Shengchao Liu,Weili Nie,Chengpeng Wang,Jiarui Lu,Zhuoran Qiao,Ling Liu,Jian Tang,Chaowei Xiao,Anima Anandkumar
2024-01-30
Abstract:There is increasing adoption of artificial intelligence in drug discovery. However, existing studies use machine learning to mainly utilize the chemical structures of molecules but ignore the vast textual knowledge available in chemistry. Incorporating textual knowledge enables us to realize new drug design objectives, adapt to text-based instructions and predict complex biological activities. Here we present a multi-modal molecule structure-text model, MoleculeSTM, by jointly learning molecules' chemical structures and textual descriptions via a contrastive learning strategy. To train MoleculeSTM, we construct a large multi-modal dataset, namely, PubChemSTM, with over 280,000 chemical structure-text pairs. To demonstrate the effectiveness and utility of MoleculeSTM, we design two challenging zero-shot tasks based on text instructions, including structure-text retrieval and molecule editing. MoleculeSTM has two main properties: open vocabulary and compositionality via natural language. In experiments, MoleculeSTM obtains the state-of-the-art generalization ability to novel biochemical concepts across various benchmarks.

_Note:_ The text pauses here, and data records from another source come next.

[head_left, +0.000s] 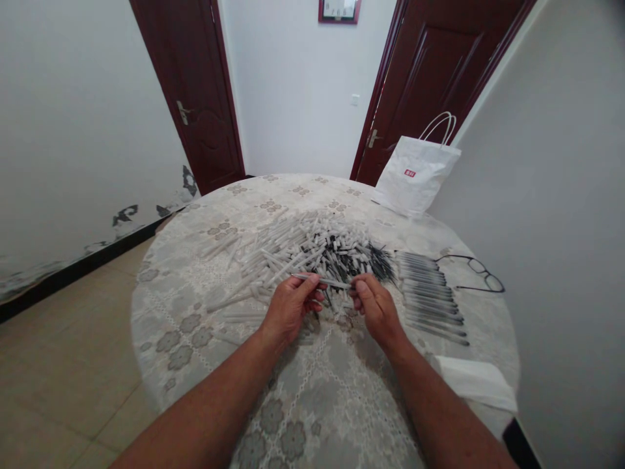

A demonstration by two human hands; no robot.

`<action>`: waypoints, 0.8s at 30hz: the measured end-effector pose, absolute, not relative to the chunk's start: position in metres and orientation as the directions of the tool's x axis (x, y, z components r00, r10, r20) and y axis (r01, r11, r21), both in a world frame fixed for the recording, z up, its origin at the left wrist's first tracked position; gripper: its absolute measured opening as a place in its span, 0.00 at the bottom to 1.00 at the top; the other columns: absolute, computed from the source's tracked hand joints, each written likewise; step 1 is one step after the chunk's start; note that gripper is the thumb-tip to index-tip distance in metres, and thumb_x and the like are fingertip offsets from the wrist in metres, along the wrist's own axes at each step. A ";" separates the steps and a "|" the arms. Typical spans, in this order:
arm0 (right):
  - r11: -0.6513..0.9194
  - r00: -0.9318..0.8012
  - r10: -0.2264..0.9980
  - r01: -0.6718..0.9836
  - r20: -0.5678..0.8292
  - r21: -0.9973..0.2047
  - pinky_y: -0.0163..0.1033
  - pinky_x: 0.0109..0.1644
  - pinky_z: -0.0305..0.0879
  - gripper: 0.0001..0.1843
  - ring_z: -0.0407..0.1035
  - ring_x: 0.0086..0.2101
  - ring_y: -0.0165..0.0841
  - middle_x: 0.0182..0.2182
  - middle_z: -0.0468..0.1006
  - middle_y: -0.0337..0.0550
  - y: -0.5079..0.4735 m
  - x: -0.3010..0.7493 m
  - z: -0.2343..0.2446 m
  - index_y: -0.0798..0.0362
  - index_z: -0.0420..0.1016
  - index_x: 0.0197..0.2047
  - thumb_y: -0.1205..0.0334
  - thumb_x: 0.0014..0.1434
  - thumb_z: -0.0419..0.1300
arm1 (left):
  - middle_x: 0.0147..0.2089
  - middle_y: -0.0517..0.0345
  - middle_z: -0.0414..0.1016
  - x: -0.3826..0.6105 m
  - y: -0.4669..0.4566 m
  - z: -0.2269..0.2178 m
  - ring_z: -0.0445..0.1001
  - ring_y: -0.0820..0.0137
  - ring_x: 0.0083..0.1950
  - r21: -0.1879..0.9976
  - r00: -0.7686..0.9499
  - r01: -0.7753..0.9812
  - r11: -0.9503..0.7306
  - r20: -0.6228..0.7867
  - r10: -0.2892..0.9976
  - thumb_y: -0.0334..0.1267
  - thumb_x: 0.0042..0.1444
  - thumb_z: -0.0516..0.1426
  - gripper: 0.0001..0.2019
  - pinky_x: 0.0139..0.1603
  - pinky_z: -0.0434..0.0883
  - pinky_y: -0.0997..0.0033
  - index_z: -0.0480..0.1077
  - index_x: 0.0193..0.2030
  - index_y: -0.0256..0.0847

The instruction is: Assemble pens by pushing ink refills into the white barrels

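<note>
Both my hands meet over the middle of a round table (pixel 195 326) covered by a flowered cloth. My left hand (pixel 289 307) is closed around a thin grey pen (pixel 322 281) that lies across between the hands. My right hand (pixel 375 307) pinches the pen's other end with curled fingers. Just beyond the hands lies a big heap of pen parts (pixel 303 251), white barrels on the left and dark refills and caps on the right. To the right of my right hand a neat row of finished pens (pixel 432 296) lies side by side.
A pair of glasses (pixel 476 273) lies at the table's right edge. A white paper bag (pixel 415 174) stands at the far right by the wall. A folded white paper (pixel 476 381) rests near the right front edge. Two dark doors stand behind.
</note>
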State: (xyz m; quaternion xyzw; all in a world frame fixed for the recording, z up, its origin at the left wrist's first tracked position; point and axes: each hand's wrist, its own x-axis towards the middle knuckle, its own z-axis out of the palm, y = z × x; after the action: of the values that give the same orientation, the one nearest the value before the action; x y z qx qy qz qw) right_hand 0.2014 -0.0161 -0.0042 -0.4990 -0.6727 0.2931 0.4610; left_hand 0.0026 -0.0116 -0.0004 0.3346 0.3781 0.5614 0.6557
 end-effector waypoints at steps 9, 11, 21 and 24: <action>0.403 -0.158 0.914 0.456 0.373 -0.794 0.36 0.31 0.58 0.15 0.62 0.26 0.31 0.24 0.67 0.36 -0.017 0.201 -0.007 0.50 0.69 0.33 0.52 0.69 0.50 | 0.39 0.50 0.81 0.002 -0.013 0.004 0.75 0.71 0.30 0.880 0.092 -0.456 0.133 -0.102 0.991 0.50 0.51 0.67 0.18 0.26 0.73 0.74 0.76 0.40 0.36; 0.398 -0.175 0.918 0.427 0.357 -0.812 0.36 0.30 0.57 0.22 0.61 0.25 0.31 0.22 0.66 0.36 -0.017 0.200 -0.010 0.50 0.65 0.27 0.51 0.71 0.47 | 0.39 0.49 0.81 0.002 -0.013 0.004 0.75 0.71 0.30 0.881 0.094 -0.453 0.134 -0.102 0.990 0.50 0.51 0.68 0.19 0.26 0.73 0.74 0.76 0.40 0.36; 0.400 -0.105 0.916 0.325 0.387 -0.857 0.37 0.31 0.60 0.13 0.64 0.27 0.32 0.28 0.70 0.36 -0.015 0.203 -0.021 0.50 0.69 0.44 0.50 0.68 0.53 | 0.37 0.50 0.80 0.003 -0.013 0.004 0.73 0.73 0.28 0.890 0.064 -0.443 0.105 -0.086 0.994 0.49 0.52 0.67 0.17 0.23 0.71 0.76 0.76 0.38 0.36; 0.427 -0.122 0.902 0.393 0.415 -0.814 0.37 0.33 0.59 0.12 0.63 0.27 0.31 0.26 0.67 0.35 -0.018 0.204 -0.016 0.50 0.69 0.40 0.52 0.69 0.52 | 0.37 0.51 0.80 0.003 -0.014 0.004 0.73 0.74 0.27 0.886 0.075 -0.448 0.120 -0.096 0.993 0.49 0.51 0.67 0.17 0.23 0.72 0.75 0.76 0.38 0.36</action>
State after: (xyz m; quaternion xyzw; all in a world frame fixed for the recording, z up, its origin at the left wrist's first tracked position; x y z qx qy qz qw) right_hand 0.2039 -0.0181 -0.0155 -0.4630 -0.6992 0.2682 0.4742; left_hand 0.0030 -0.0139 0.0040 0.3542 0.3843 0.5609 0.6420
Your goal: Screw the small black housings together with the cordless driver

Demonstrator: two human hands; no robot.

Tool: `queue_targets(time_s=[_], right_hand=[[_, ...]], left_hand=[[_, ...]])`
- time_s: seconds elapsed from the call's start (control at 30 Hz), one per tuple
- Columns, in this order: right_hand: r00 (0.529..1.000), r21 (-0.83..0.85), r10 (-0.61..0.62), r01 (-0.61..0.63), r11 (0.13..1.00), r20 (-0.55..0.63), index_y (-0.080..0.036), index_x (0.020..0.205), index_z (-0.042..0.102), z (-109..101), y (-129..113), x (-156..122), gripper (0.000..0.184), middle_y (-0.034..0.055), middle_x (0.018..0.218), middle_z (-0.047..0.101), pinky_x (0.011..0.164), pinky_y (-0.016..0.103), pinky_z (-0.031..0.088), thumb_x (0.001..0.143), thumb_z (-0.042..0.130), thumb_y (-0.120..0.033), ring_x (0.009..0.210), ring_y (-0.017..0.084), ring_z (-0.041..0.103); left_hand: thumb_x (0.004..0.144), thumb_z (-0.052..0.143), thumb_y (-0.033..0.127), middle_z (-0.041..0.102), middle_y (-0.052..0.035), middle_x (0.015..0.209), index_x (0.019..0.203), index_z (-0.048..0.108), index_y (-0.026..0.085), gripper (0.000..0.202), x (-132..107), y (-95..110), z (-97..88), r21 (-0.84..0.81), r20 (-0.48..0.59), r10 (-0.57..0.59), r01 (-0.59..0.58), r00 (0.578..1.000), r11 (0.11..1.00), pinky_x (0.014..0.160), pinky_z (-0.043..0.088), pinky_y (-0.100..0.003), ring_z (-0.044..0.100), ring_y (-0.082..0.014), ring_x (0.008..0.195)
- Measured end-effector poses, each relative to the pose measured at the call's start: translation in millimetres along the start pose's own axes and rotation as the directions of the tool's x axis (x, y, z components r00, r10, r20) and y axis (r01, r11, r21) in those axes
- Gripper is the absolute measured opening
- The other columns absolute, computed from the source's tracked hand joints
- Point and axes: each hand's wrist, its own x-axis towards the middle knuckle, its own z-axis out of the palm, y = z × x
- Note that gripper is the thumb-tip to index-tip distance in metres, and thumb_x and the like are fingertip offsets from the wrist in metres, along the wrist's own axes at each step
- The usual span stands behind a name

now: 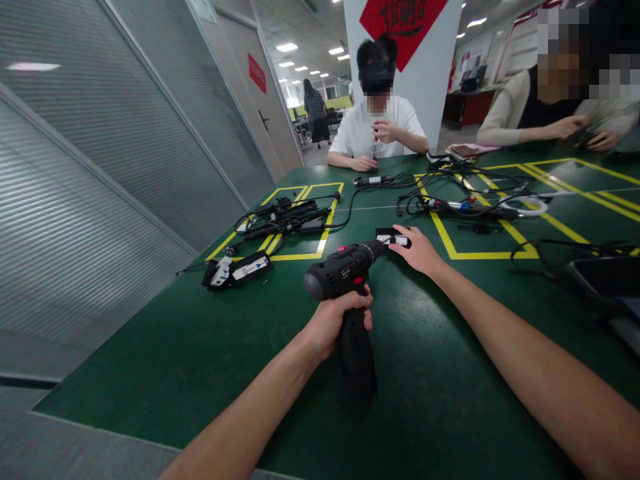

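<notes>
My left hand (pixel 335 317) is wrapped round the grip of a black cordless drill (pixel 340 270) with a red button on its side. The drill's chuck points forward and to the right. Its tip meets, or lies just in front of, a small black-and-white block (pixel 395 237) on the table. My right hand (pixel 417 250) grips that block from the right, thumb at the near side and fingers at the far side. Whether the bit touches the block I cannot tell.
Black cables and adapters (pixel 290 217) lie in a yellow-taped area at left, beside an open black case (pixel 235 270). More cables (pixel 465 207) lie at right, near a dark device (pixel 605 280). Across the green table (pixel 430 400) sits a person in a headset (pixel 377 123); another sits at right.
</notes>
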Motion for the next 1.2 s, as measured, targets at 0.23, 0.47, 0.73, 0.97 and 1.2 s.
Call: queue_targets(time_s=[0.23,0.47,0.73,0.97,1.2], right_hand=[[1.000,0.013,0.006,-0.006,1.000,0.003,-0.024,0.134,0.054,-0.3,-1.6,-0.3,0.056,0.0102,0.119,0.056,0.097,0.040,0.045,0.081,0.065,-0.039,0.107,0.025,0.059],[1.000,0.016,-0.001,0.001,1.000,0.002,-0.024,0.133,0.055,-0.3,-1.1,0.0,0.054,0.0097,0.119,0.056,0.097,0.039,0.045,0.082,0.065,-0.039,0.107,0.025,0.059],[1.000,0.011,0.003,-0.003,1.000,0.000,-0.025,0.132,0.055,-0.2,-0.4,-0.4,0.053,0.0092,0.119,0.055,0.098,0.040,0.044,0.081,0.065,-0.039,0.108,0.025,0.059],[1.000,0.005,-0.001,0.001,1.000,0.003,-0.025,0.133,0.054,0.3,0.1,-0.3,0.054,0.0089,0.117,0.055,0.097,0.039,0.045,0.082,0.064,-0.039,0.106,0.024,0.059],[1.000,0.006,-0.007,0.007,1.000,-0.002,-0.024,0.133,0.055,0.6,-0.7,-0.6,0.054,0.0092,0.118,0.055,0.099,0.039,0.044,0.082,0.064,-0.039,0.109,0.024,0.058]], left_hand=[[0.074,0.060,0.023,0.054,-0.0006,0.068,0.093,0.057,0.014,0.022,0.4,-1.1,-0.4,0.008,0.005,-0.009,0.009,1.000,1.000,0.057,0.042,-0.026,0.050,-0.0094,0.051],[0.074,0.060,0.023,0.055,-0.0003,0.068,0.094,0.057,0.014,0.022,0.3,-1.8,-1.7,-0.002,0.013,-0.004,0.004,1.000,1.000,0.058,0.042,-0.026,0.050,-0.0092,0.052],[0.072,0.062,0.023,0.057,-0.0005,0.068,0.093,0.058,0.014,0.023,0.5,-1.3,-1.6,-0.005,0.002,-0.006,0.006,1.000,1.000,0.057,0.043,-0.026,0.051,-0.0098,0.051],[0.071,0.062,0.022,0.056,-0.0007,0.072,0.091,0.057,0.013,0.023,0.1,-0.6,0.1,-0.014,-0.007,0.000,0.000,1.000,1.000,0.056,0.043,-0.025,0.052,-0.0088,0.050],[0.072,0.062,0.024,0.057,-0.0008,0.068,0.093,0.057,0.014,0.024,-0.1,-0.8,-0.3,-0.003,-0.005,-0.008,0.008,1.000,1.000,0.056,0.043,-0.025,0.051,-0.0093,0.050]])
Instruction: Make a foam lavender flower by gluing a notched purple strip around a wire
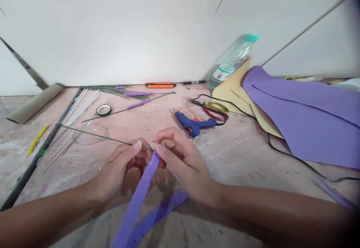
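Between the thumb and fingers of my left hand [125, 160] is a thin green wire stem [104, 137], which runs out to the left. My right hand [180, 158] pinches the stem's right end together with the top of a fringed purple strip [143, 184]. A pale smear, perhaps glue, shows on the strip near that end. The strip hangs down toward me, and a second length of it loops back up under my right wrist. Beyond my hands lies a blue glue gun [194, 123], its nozzle pointing up and left.
Scissors [210, 107] lie behind the glue gun, whose black cord runs right. Purple sheets [303, 117] and a leaning bottle [233, 62] stand at the right. Green tape [104, 110], bare wires [70, 141], finished purple stems [139, 103] and a cardboard tube [35, 103] are at the left.
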The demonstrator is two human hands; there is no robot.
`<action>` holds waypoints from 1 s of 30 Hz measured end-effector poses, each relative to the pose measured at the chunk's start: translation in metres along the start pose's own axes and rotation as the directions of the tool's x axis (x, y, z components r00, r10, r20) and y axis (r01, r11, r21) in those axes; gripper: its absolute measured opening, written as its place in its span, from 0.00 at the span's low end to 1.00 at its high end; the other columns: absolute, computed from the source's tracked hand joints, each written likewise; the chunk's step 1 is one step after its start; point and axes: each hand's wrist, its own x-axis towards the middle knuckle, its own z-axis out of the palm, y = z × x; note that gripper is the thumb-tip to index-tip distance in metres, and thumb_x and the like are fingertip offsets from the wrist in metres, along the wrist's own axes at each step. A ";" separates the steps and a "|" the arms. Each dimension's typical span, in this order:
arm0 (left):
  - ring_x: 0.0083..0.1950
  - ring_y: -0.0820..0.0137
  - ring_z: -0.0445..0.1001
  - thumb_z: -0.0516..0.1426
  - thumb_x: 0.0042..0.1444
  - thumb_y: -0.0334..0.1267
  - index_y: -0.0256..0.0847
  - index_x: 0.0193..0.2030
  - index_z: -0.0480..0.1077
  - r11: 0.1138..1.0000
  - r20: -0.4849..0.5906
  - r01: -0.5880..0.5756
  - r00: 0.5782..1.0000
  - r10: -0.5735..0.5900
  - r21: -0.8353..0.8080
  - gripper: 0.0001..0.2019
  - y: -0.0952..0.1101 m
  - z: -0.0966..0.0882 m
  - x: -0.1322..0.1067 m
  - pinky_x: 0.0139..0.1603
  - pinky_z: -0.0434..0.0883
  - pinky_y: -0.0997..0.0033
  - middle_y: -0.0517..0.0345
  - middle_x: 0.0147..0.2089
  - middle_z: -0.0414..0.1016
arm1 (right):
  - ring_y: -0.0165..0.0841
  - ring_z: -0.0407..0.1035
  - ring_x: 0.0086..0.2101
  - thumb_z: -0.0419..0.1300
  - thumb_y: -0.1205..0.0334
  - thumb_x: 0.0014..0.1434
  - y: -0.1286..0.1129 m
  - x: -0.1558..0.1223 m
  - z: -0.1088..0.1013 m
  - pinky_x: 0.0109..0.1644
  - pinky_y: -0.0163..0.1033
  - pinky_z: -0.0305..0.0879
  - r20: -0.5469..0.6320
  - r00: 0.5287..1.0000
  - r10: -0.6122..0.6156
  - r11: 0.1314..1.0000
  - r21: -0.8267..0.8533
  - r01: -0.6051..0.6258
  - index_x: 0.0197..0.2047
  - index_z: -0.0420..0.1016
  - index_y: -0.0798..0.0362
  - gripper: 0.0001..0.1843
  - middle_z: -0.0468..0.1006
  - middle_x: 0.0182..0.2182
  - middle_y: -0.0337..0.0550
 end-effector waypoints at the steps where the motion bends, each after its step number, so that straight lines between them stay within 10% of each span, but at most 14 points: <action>1: 0.25 0.69 0.71 0.53 0.68 0.50 0.36 0.34 0.76 0.999 -0.018 -0.023 1.000 0.023 0.027 0.21 0.000 0.001 -0.001 0.25 0.70 0.72 0.55 0.26 0.74 | 0.28 0.65 0.27 0.57 0.54 0.69 0.001 0.000 -0.001 0.32 0.33 0.61 0.007 1.000 0.014 1.000 -0.008 -0.014 0.44 0.66 0.50 0.09 0.68 0.25 0.32; 10: 0.31 0.72 0.68 0.49 0.72 0.48 0.39 0.37 0.72 0.966 -0.001 -0.125 0.992 0.129 0.228 0.19 -0.006 -0.006 -0.008 0.34 0.66 0.72 0.59 0.31 0.71 | 0.27 0.60 0.24 0.50 0.55 0.71 -0.008 0.009 -0.017 0.29 0.34 0.55 0.201 0.979 0.040 0.913 -0.405 0.046 0.26 0.65 0.53 0.21 0.66 0.21 0.35; 30: 0.28 0.74 0.64 0.54 0.69 0.52 0.39 0.36 0.71 0.998 0.017 -0.010 1.000 0.010 0.054 0.18 -0.011 -0.007 -0.010 0.28 0.63 0.74 0.60 0.29 0.65 | 0.27 0.61 0.24 0.52 0.58 0.69 -0.011 0.011 -0.022 0.27 0.32 0.56 0.250 0.963 0.102 0.923 -0.384 0.002 0.29 0.68 0.54 0.17 0.69 0.21 0.36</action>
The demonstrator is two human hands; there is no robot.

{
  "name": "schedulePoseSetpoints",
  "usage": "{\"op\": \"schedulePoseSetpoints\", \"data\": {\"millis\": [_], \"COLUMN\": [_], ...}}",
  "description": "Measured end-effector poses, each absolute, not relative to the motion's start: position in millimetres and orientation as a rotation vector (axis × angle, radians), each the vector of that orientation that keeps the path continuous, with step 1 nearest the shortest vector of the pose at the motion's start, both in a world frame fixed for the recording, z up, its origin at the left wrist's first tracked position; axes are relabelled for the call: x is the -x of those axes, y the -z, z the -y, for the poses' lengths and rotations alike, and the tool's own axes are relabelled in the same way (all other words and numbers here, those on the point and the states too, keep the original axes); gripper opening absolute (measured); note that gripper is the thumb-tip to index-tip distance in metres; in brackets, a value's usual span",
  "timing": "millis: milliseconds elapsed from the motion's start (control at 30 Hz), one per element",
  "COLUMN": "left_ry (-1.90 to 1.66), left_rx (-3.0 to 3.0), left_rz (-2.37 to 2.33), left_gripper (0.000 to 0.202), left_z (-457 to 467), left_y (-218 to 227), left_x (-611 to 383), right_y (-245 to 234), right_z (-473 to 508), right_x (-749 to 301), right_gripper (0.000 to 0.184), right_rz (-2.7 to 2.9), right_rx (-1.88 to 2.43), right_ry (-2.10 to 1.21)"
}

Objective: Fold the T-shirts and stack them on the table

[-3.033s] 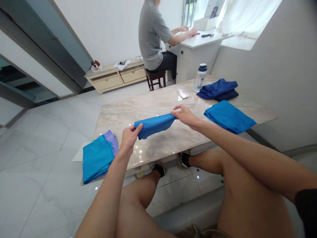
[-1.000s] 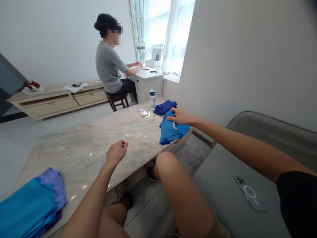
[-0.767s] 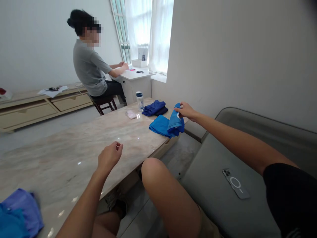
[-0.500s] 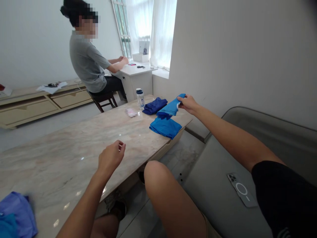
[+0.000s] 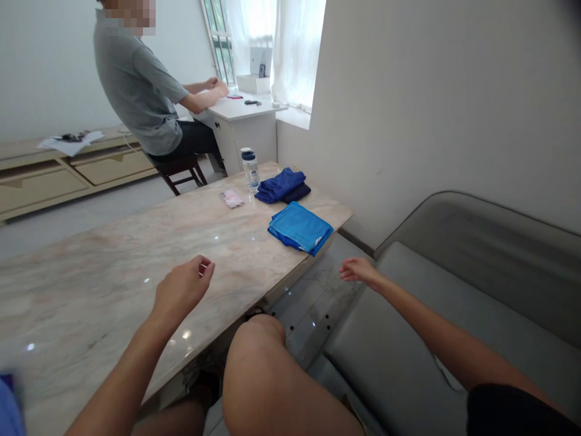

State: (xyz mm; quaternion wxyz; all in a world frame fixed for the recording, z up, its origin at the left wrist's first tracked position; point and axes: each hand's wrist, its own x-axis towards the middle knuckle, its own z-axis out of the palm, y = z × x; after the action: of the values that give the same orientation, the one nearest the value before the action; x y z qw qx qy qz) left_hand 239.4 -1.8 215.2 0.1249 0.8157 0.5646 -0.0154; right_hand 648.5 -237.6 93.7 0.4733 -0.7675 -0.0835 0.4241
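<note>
A folded bright blue cloth [image 5: 300, 227] lies flat near the right end of the marble table [image 5: 136, 254]. Behind it sits a crumpled dark blue cloth [image 5: 281, 184]. My right hand [image 5: 358, 270] hovers below and to the right of the table's corner, off the table, fingers loosely stretched out and holding nothing. My left hand [image 5: 181, 287] hangs above the table's near edge with its fingers curled in, nothing visible in them.
A water bottle [image 5: 249, 169] and a small pink item [image 5: 231, 198] stand on the table's far side. A grey sofa [image 5: 454, 284] runs along the right. A person in a grey shirt [image 5: 136, 91] sits at a white desk [image 5: 240, 118]. A low wooden cabinet [image 5: 68, 169] lines the far wall.
My right hand set the bright blue cloth down on the folded pile and drew back off the table toward the sofa. The left hand stayed curled above the table.
</note>
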Motion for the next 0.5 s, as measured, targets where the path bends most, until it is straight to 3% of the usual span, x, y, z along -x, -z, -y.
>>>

Machine Learning,Computation and Language,Quantitative Methods
What problem does this paper attempt to address?
The paper aims to address the following issues: 1. **Integrating Text Information**: Existing machine learning methods primarily focus on the chemical structure of molecules, neglecting the vast amount of available chemical text knowledge. By incorporating text information, new drug design objectives can be achieved, text-based instructions can be adapted, and complex biological activities can be predicted. 2. **Multimodal Representation**: A multimodal molecule structure-text model (MoleculeSTM) is proposed, which jointly learns the chemical structure and text description of molecules through a contrastive learning strategy. This model demonstrates state-of-the-art generalization capabilities to new biochemical concepts across different benchmarks. 3. **Large-Scale Dataset Construction**: To train MoleculeSTM, the authors constructed a large-scale multimodal dataset, PubChemSTM, containing over 280,000 chemical structure-text pairs. 4. **Zero-Shot Task Validation**: Two challenging zero-shot tasks were designed to validate the effectiveness and practicality of MoleculeSTM, including structure-text retrieval and molecule editing tasks. MoleculeSTM exhibited superior performance in these tasks. 5. **Open Vocabulary and Compositionality**: MoleculeSTM possesses the characteristics of an open vocabulary and compositionality, enabling the exploration of a wide range of biochemical concepts and the optimization of complex molecular properties under natural language descriptions. In summary, the goal of this paper is to enhance the multimodal representation capabilities and zero-shot generalization ability in the field of drug discovery by integrating chemical structure and text knowledge.